In the description of the present invention, it is to be understood that the terms "upper", "lower", and the like, indicate orientations or positional relationships based on those shown in the drawings, are merely for convenience in describing the present invention and simplifying the description, and do not indicate or imply that the referred device or element must have a specific orientation, be constructed in a specific orientation, and be operated, and thus, should not be construed as limiting the present invention.

Referring to the following embodiments, the contents of the present invention will be further described in detail, and fig. 1 is an assembly perspective view illustrating a first embodiment of the heat treatment tray of the present invention, which mainly comprises a base plate 1, a cover plate 2, and a sealing ring 3, wherein the cover plate 2 is fastened directly above the base plate 1, and the sealing ring 3 is sandwiched between the two to form a sealing cavity. A plurality of placing grooves 11 are uniformly distributed in the sealing area of the upper plane of the substrate 1 for fixing the air core inductor (as shown in fig. 2). Therefore, in the later heat treatment process of the hollow inductor, the hollow inductor can be effectively isolated from the molten nitrate by virtue of the sealing cavity of the tray, the risk that the hollow inductor is corroded is avoided, the procedures of cleaning, coating anti-rust liquid and air drying in the conventional heat treatment process are omitted, the heat treatment efficiency of the hollow inductor is greatly improved, and the production cost is reduced.

In order to ensure the stability of fixing the hollow inductor and prevent the hollow inductor from being heated and plastically deformed in the subsequent heat treatment process, the value of the unilateral gap between the fixing groove 11 and the hollow inductor needs to be controlled below 0.2mm, and the depth value of the unilateral gap is consistent with the height value of the hollow inductor.

It should be noted that, in order to ensure the heat transfer efficiency between the molten nitrate and the tray, the base plate 1 and the cover plate 2 are made of high thermal conductivity materials, such as copper and copper alloy. In addition, the sealing ring 3 is also made of a high heat-resistant rubber ring, such as a perfluoro rubber ring, which can instantaneously resist up to 327 ℃. Of course, the most preferred option is a graphite self-sealing ring.

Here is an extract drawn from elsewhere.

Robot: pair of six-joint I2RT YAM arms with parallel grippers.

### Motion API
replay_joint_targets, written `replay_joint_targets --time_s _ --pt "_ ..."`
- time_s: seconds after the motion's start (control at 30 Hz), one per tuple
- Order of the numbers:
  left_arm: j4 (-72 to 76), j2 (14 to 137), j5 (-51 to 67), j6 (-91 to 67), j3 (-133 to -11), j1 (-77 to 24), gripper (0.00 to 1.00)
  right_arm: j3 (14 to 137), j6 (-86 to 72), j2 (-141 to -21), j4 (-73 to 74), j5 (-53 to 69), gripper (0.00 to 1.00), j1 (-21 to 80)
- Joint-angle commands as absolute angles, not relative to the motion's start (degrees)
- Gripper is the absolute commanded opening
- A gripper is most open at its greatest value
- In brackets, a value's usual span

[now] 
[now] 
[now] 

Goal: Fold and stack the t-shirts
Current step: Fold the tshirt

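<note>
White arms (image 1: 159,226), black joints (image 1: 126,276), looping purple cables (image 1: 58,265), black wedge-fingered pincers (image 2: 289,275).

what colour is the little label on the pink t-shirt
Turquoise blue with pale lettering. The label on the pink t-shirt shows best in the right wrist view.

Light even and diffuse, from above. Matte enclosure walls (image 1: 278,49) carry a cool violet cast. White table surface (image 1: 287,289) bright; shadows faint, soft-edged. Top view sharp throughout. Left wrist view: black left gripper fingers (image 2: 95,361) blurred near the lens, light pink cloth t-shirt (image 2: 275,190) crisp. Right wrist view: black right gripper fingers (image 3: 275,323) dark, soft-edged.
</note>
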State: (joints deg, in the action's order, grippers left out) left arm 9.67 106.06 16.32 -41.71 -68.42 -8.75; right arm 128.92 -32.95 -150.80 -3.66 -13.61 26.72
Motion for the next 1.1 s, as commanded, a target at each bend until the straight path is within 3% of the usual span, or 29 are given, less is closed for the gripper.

In order to prevent the sealing ring 3 from changing its position during use and thus affecting the sealing performance of the sealing cavity, an annular groove 12 (as shown in fig. 2) may be formed around the periphery of the substrate 1 for receiving the sealing ring 3 to secure its position. Of course, the specific number and the opening position of the annular grooves 12 can be selected according to actual conditions. Of course, similar to the arrangement of the substrate 1, an annular groove for placing the sealing ring may be formed around the periphery of the cover plate 2. It should be noted that, in order to achieve both sealing performance and installation convenience, the single-side gap between the sealing ring 3 and the side wall of the annular groove 12 needs to be controlled, and is preferably 0.2-0.3 mm.

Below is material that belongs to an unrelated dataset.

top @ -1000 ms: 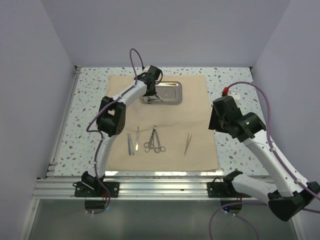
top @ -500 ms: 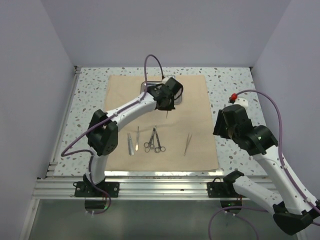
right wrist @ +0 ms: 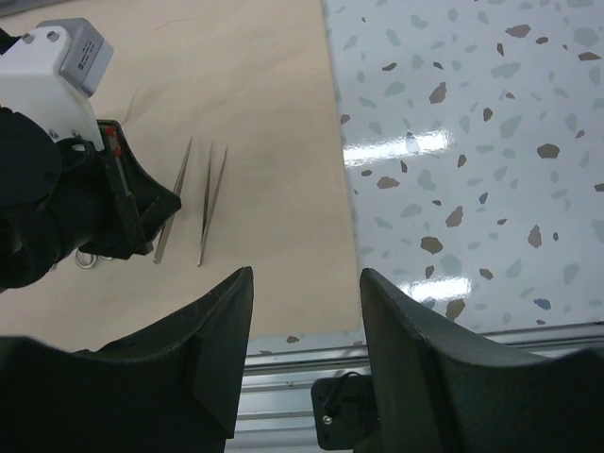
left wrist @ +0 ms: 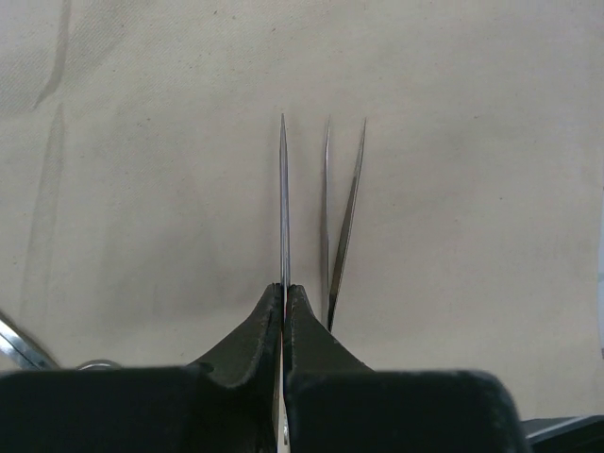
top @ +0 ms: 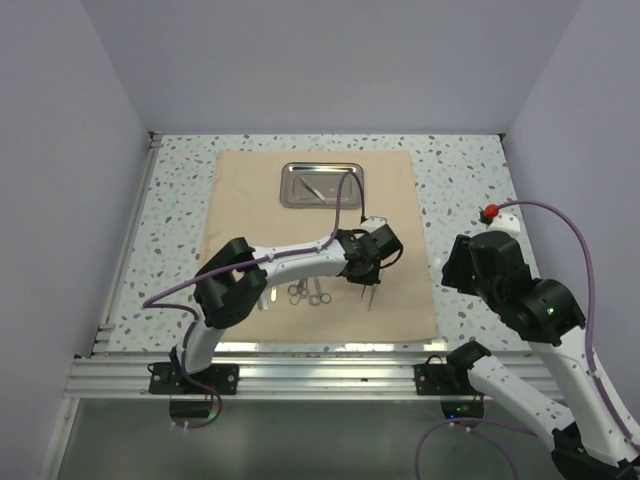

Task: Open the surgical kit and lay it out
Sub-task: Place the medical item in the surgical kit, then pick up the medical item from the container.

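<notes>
The beige cloth wrap (top: 250, 215) lies spread flat on the table. The steel tray (top: 292, 199) sits at its far middle with one slim instrument (top: 314, 189) in it. My left gripper (top: 366, 278) is low over the cloth's front right. It is shut on a slim pointed silver instrument (left wrist: 283, 208), right beside the tweezers (left wrist: 342, 217) that lie on the cloth. Ring-handled scissors (top: 306, 293) lie left of it. The left arm hides the scalpel handles. My right gripper (right wrist: 307, 321) is open and empty above the cloth's front right corner.
The speckled table top (top: 460, 170) lies bare around the cloth. An aluminium rail (top: 320, 372) runs along the near edge. White walls close in the left, back and right sides. The right arm (top: 500, 275) stands off the cloth's right edge.
My left gripper has carried the slim instrument from the tray to the cloth's front right, beside the tweezers. The right arm has drawn back toward the near right.
</notes>
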Available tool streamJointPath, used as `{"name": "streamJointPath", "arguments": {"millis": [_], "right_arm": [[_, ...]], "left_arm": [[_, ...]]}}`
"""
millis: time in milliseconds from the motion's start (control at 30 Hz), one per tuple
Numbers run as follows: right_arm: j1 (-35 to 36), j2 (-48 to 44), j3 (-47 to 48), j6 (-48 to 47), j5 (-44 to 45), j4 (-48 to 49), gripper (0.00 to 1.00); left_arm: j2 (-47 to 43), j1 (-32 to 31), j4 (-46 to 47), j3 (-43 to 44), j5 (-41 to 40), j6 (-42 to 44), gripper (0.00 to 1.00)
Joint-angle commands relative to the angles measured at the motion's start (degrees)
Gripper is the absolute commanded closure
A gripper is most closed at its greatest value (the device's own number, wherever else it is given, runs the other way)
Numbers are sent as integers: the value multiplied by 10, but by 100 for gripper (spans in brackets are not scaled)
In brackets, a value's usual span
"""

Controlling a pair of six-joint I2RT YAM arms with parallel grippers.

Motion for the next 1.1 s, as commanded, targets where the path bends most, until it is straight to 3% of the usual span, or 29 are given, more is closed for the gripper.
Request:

In order to facilitate the mounting process of the cover plate 2, the cover plate and the base plate 1 should be detachably connected, and the following scheme is preferred: the cover plate 2 is detachably fastened to the upper surface of the base plate 1 by screws, and a plurality of through holes 21 (shown in fig. 3) adapted to the screws are formed along the periphery of the cover plate 2, and correspondingly, a plurality of threaded holes 13 (shown in fig. 2) are formed at corresponding positions of the base plate 1. It is known that the threaded holes 13 are susceptible to wear during long-term use, leading to damage and failure of the base plate 1, and for this purpose, the threaded hole 13 region of the base plate 1 may be subjected to a local quenching treatment to increase the surface hardness of the threads thereof. Of course, the inner wall of the threaded hole 13 may be coated with a wear-resistant coating.

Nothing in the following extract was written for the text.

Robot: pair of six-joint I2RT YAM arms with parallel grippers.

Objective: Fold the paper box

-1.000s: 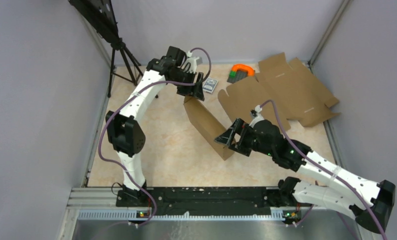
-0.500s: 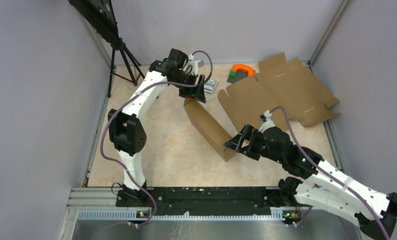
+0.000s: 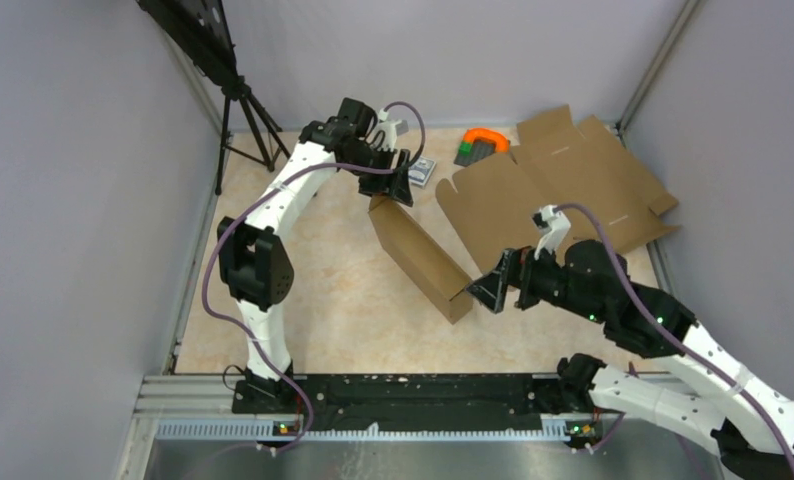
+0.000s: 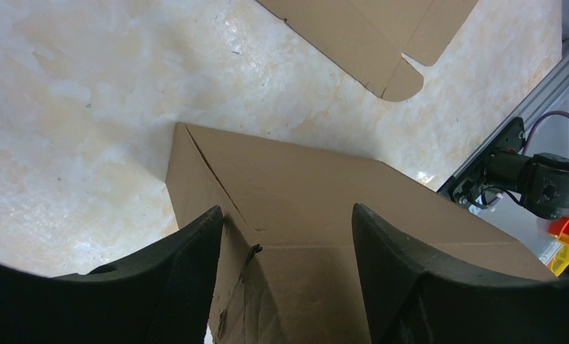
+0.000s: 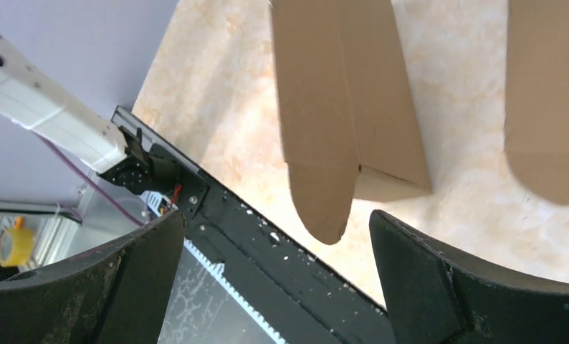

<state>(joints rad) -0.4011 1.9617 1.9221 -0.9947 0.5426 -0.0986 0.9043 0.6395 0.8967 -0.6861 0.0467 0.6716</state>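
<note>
The paper box (image 3: 418, 250) is a long, narrow brown cardboard form running diagonally across the middle of the table. My left gripper (image 3: 398, 190) sits at its far end. In the left wrist view the box's end (image 4: 324, 186) fills the gap between the fingers (image 4: 174, 279), which press on its two sides. My right gripper (image 3: 488, 285) hovers just right of the box's near end, jaws wide apart and holding nothing. In the right wrist view a rounded tab (image 5: 324, 204) sticks out from that near end of the box (image 5: 346, 107), ahead of the open gripper (image 5: 276, 215).
A second flat cardboard blank (image 3: 563, 185) lies spread at the back right. An orange and green object (image 3: 481, 143) and a small grey card pack (image 3: 422, 170) lie near the back wall. A tripod (image 3: 243, 120) stands at the back left. A black rail (image 3: 413, 390) runs along the near edge.
My right gripper has drawn back to the right, off the box's near end, staying open. The left gripper and the box have barely moved.
</note>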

Generally, the thickness of the substrate 1 is larger and is generally controlled to be 25-30mm, so that the heat exchange efficiency between the tray and the molten nitrate is lower, the temperature rise speed of the tray is reduced, the temperature rise speed of the hollow inductor is further reduced, and the execution of the aging process is not facilitated. Fig. 4 is an assembled perspective view showing a second embodiment of the tray for heat treatment according to the present invention, which is different from the first embodiment in that a flow guide hole 15 (shown in fig. 5) is formed in the sidewall of the base plate 1 in the vicinity of the placement recess 11, thereby effectively increasing the heat exchange efficiency between the molten nitrate and the tray. The specific design method is recommended as follows: the number of the flow guide holes 15 is set to be a plurality, and the flow guide holes are uniformly distributed along the length direction of the substrate 1.

In order to improve the heat exchange efficiency of the molten nitrate and the tray and reduce the heat treatment time of the air core inductor, as a further optimization, herringbone corrugated grooves 14 (as shown in fig. 6) can be further arranged on the non-bonding surface of the base plate 1, and the cover plate 2 is arranged similarly to the base plate 1 (as shown in fig. 7). Thus, during the heat treatment, the molten nitrate can flow along the herringbone corrugated grooves 14, and the heat exchange path is extended, thereby improving the heat exchange efficiency. In addition, the herringbone corrugated grooves 14 can form certain turbulent flow in the cavity of the nitrate tempering furnace, so that the heat exchange efficiency between the molten nitrate is enhanced.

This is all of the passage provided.